Le vicende di Iraq (Saddam Hussein), della Turchia (con i frequenti colpi di Stato dell’esercito), il ruolo del partito Baath e degli Assad in Siria sono alcuni degli esempi storici che confermano la ricerca di Luizard. L’autore sottolinea come - diversamente da quanto avvenuto in Europa, dove il processo di laicizzazione ha avuto (in parte) un sostegno della società civile - nei Paesi islamici tale evolversi è scaturito dall’alto, da quelle élites illuminate massoniche che guardavano al laicismo francese antireligioso di fine Ottocento come alla panacea per le proprie realtà nazionali. Tanto che, fa notare il ricercatore transalpino, il guru dell’ideologia del 'turchità', Ziya Gökalp traduceva laïcité con lâdînî, termine che nella lingua di Ankara significa 'irreligioso, ateo'. Le conseguenze sono state drammatiche, come le rivolte popolari, islamicamente ispirate, contro un potere laico sentito come estraneo.

Luizard annota: «Le laicità kemaliste (in Turchia, ndr), quindi baathista (in Siria e Iraq, ndr), così come le imprese laicizzanti iraniane, egiziane, tunisine e algerine, hanno tutte instaurato un braccio di ferro con queste società. La laicità ha rappresentato una parte importante di queste modernità imposte dall’alto a società poco secolarizzate. Le reazioni sono state violente, spesso represse con il sangue. (…) Questo dimostra che la laicità può anche essere antidemocratica».

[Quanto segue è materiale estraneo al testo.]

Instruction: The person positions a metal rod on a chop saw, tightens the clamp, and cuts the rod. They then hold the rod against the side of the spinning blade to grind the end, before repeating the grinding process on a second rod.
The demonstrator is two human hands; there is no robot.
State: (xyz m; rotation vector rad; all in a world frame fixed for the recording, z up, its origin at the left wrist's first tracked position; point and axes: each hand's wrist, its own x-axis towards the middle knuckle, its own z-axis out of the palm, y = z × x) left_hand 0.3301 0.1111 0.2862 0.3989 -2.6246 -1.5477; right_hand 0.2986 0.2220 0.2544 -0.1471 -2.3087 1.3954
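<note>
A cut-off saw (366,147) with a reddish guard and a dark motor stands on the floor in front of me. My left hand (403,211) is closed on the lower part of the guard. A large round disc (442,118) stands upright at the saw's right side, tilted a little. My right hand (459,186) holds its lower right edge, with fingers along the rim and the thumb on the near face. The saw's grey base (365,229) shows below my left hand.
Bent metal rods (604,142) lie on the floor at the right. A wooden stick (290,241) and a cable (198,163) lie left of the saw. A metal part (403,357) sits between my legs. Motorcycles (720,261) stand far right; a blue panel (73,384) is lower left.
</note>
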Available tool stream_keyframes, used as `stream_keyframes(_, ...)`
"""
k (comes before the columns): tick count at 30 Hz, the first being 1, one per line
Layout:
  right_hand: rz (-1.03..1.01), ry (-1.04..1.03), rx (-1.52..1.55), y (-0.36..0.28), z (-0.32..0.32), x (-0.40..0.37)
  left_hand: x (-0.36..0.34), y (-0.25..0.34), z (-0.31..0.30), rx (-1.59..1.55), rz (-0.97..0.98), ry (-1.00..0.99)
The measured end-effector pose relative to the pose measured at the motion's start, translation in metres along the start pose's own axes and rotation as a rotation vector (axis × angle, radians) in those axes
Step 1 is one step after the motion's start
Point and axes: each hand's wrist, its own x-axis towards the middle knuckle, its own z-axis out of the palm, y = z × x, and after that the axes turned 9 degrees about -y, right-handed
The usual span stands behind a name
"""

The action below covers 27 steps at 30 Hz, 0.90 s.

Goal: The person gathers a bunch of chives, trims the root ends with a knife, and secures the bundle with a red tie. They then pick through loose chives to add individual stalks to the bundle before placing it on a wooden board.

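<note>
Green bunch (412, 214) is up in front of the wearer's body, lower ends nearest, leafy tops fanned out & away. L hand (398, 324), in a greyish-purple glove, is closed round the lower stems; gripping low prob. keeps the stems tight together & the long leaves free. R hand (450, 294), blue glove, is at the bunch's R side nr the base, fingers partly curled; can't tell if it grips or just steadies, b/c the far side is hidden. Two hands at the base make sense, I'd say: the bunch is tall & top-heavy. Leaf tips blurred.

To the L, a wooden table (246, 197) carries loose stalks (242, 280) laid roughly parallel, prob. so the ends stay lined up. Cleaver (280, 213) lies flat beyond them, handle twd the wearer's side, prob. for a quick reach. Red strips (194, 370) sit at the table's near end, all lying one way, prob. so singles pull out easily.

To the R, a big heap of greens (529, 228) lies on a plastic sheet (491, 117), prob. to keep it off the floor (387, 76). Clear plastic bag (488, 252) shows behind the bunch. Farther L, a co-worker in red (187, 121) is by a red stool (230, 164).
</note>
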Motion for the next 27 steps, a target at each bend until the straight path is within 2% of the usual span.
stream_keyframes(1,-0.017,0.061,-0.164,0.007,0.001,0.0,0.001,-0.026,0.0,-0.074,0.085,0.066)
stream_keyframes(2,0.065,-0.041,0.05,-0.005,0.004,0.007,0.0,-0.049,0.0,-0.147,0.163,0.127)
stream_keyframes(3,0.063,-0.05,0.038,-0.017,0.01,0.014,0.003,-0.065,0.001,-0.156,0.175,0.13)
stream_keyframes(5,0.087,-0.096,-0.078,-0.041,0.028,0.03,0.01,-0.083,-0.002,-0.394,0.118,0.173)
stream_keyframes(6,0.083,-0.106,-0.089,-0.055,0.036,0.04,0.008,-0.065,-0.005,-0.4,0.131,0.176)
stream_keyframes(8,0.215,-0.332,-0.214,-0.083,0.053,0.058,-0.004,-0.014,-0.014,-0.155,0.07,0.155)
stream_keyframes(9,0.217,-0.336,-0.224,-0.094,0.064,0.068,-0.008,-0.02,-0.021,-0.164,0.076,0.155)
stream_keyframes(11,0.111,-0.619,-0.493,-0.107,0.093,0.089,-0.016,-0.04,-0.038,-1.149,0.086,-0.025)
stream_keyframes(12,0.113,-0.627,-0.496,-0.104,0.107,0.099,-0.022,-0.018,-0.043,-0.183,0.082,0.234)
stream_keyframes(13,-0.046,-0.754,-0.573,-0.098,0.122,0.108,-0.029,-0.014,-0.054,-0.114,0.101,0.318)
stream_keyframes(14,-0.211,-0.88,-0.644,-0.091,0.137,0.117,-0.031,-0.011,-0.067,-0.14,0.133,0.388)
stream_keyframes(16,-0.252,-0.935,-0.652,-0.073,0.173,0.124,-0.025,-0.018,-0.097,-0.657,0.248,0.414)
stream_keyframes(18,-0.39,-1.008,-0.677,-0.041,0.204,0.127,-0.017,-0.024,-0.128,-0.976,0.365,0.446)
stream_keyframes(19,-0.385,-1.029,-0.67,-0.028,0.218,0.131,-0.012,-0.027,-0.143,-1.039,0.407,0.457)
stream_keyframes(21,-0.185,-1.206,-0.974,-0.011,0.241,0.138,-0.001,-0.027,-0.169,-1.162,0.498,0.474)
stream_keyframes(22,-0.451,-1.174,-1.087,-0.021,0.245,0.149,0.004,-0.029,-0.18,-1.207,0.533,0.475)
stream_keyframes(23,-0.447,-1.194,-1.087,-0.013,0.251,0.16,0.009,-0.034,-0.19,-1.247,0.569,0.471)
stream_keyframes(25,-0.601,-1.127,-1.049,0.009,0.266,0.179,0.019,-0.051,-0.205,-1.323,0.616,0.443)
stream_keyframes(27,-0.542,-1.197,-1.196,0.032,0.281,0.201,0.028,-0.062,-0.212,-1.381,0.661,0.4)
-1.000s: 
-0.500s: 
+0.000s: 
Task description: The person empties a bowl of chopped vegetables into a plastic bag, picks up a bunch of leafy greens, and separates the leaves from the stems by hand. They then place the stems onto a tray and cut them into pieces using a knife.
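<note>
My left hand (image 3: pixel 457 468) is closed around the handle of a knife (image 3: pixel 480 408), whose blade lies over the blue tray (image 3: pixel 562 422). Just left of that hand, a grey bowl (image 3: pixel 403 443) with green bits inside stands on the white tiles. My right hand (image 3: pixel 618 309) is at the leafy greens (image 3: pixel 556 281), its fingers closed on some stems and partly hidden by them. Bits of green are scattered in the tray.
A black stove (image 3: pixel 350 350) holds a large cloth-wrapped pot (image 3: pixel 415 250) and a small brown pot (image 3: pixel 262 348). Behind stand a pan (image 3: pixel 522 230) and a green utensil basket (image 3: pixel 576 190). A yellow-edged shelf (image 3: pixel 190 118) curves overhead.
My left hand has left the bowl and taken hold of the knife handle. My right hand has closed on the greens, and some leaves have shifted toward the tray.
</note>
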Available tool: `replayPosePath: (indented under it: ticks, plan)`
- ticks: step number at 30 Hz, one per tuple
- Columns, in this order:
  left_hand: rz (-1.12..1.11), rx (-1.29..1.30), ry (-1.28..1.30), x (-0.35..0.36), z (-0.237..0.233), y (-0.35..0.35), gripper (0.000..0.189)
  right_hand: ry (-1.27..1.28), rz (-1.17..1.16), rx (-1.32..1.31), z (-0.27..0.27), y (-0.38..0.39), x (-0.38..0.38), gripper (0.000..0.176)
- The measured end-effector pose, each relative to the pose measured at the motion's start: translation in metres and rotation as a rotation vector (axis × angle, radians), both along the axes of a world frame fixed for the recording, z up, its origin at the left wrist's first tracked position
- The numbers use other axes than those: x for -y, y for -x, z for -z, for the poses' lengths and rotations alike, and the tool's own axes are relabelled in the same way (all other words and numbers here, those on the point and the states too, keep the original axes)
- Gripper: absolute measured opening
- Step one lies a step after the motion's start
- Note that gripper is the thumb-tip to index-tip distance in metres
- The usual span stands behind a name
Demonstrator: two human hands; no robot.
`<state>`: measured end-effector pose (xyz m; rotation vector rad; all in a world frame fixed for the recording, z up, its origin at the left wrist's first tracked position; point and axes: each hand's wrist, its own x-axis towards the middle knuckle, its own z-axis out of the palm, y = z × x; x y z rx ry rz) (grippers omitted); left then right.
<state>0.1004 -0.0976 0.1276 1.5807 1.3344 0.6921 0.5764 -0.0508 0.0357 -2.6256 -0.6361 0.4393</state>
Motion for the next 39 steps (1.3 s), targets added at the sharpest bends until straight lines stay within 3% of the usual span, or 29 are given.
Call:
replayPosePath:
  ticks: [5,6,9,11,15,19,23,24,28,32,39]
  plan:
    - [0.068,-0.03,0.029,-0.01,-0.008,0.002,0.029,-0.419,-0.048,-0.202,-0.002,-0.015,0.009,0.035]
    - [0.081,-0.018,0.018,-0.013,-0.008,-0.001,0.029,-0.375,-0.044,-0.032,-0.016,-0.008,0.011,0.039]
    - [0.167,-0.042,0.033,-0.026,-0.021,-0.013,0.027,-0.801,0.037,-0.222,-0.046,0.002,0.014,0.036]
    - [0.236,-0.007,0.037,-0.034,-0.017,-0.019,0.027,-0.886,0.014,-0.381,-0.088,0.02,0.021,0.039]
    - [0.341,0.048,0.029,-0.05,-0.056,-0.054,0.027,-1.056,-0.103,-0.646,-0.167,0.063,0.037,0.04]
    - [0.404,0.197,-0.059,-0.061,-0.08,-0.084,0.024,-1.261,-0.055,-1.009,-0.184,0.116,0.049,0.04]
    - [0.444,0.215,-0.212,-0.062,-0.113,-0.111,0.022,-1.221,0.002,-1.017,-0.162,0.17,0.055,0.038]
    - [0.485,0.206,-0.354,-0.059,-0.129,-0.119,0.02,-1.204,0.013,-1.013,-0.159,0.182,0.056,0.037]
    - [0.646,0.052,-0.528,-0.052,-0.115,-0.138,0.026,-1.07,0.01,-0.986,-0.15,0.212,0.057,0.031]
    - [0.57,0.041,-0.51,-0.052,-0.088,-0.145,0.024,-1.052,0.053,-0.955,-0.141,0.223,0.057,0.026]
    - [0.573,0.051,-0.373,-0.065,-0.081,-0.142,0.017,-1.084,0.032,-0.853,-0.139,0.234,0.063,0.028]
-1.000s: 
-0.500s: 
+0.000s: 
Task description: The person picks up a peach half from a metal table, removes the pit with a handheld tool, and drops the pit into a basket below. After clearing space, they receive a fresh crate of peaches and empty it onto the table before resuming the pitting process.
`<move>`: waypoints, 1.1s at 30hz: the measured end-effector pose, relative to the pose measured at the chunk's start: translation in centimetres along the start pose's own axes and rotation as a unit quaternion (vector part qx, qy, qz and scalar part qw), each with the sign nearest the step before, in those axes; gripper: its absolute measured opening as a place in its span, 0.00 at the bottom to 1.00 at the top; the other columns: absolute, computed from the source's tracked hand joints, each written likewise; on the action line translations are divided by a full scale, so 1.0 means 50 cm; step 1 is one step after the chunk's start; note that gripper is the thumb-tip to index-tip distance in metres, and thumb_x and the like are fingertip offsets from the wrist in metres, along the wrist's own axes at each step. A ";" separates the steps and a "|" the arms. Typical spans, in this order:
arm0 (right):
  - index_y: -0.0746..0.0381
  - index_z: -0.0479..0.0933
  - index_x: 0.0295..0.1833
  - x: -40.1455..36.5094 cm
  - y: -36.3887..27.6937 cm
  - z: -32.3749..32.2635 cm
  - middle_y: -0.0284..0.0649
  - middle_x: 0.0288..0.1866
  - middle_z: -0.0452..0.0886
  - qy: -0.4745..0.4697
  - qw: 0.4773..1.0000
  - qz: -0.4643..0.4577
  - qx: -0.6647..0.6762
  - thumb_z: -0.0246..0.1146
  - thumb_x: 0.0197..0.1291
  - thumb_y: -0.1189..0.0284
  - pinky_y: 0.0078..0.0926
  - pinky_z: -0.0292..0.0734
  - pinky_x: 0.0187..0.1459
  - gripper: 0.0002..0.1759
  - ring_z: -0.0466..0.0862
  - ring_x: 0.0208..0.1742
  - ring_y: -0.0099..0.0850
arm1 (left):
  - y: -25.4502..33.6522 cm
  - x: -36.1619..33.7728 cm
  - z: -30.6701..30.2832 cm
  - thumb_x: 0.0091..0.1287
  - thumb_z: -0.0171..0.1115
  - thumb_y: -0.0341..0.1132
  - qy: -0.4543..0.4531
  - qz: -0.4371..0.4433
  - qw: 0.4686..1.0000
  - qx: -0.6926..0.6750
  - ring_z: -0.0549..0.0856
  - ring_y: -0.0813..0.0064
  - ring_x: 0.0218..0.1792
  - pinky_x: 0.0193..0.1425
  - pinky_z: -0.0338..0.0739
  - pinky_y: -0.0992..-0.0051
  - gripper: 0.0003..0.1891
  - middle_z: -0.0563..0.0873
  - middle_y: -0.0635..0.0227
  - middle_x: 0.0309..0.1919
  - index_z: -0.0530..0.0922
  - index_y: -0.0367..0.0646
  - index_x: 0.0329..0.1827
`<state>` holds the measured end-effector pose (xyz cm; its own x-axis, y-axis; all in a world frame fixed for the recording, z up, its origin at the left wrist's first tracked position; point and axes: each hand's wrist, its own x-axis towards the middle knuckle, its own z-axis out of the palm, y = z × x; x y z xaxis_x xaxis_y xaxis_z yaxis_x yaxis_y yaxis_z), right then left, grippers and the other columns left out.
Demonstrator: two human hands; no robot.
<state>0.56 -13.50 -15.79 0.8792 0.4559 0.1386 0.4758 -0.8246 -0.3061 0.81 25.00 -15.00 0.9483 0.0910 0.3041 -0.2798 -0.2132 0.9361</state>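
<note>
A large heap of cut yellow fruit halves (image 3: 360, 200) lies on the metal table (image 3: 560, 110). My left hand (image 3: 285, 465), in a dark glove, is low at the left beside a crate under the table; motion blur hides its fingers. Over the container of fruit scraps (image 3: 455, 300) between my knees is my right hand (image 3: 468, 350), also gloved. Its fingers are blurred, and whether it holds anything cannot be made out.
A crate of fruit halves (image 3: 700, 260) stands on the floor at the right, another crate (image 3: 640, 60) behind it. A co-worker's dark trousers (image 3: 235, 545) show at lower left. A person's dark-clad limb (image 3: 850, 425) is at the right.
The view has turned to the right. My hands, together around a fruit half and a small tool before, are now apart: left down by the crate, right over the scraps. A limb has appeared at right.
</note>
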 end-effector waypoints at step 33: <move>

Proprio la rinascita dell’islamismo radicale in corso oggi nella umma testimonia come un modello francese di laicità, ovvero il contrasto netto tra fede e Stato, non giova laddove Allah viene adorato. Luizard sostiene che l’islam deve ancora affrontare il suo rapporto con la democrazia: «Nelle terre dell’islam non si vede attecchire la separazione tra Stato e Chiesa; si affrontano invece società civili che si muovono in nome dell’islam e poteri autoritari laici o laicizzanti ma senza che la modernizzazione autoritaria possa sboccare in una democratizzazione».